WHAT IS NEEDED: Retype the data below verbatim; pictures do not belong in the copy.

GIVEN INFORMATION:
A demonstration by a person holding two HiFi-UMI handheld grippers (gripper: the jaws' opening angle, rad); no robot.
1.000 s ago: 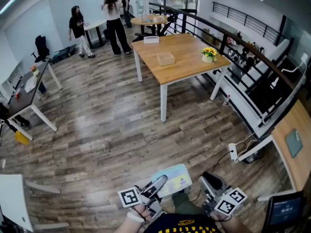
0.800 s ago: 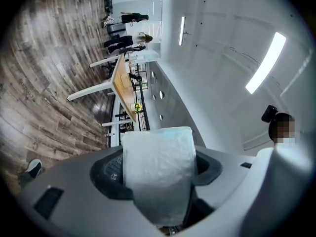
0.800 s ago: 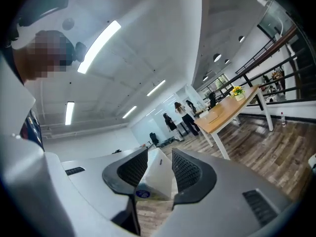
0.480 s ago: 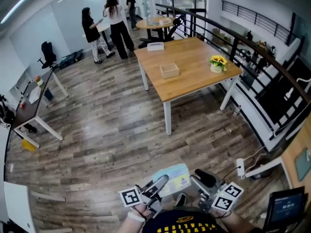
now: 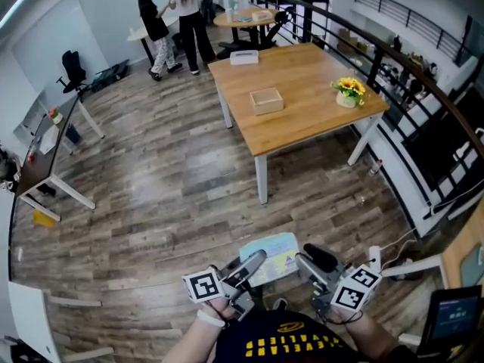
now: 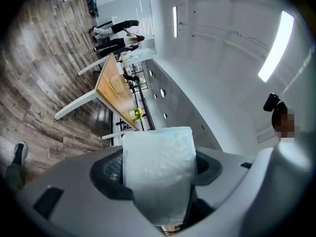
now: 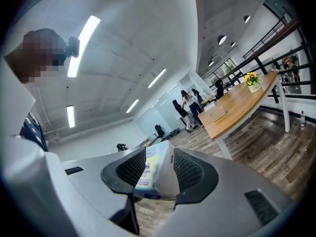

THE COMPLETED TASK:
A demonstration by a person holding two HiFi-UMI handheld grippers (gripper: the jaws' opening angle, rad); no robot.
1.000 s ago: 
0.800 s ago: 
0.800 s ago: 
0.480 s ago: 
now: 
now: 
now: 

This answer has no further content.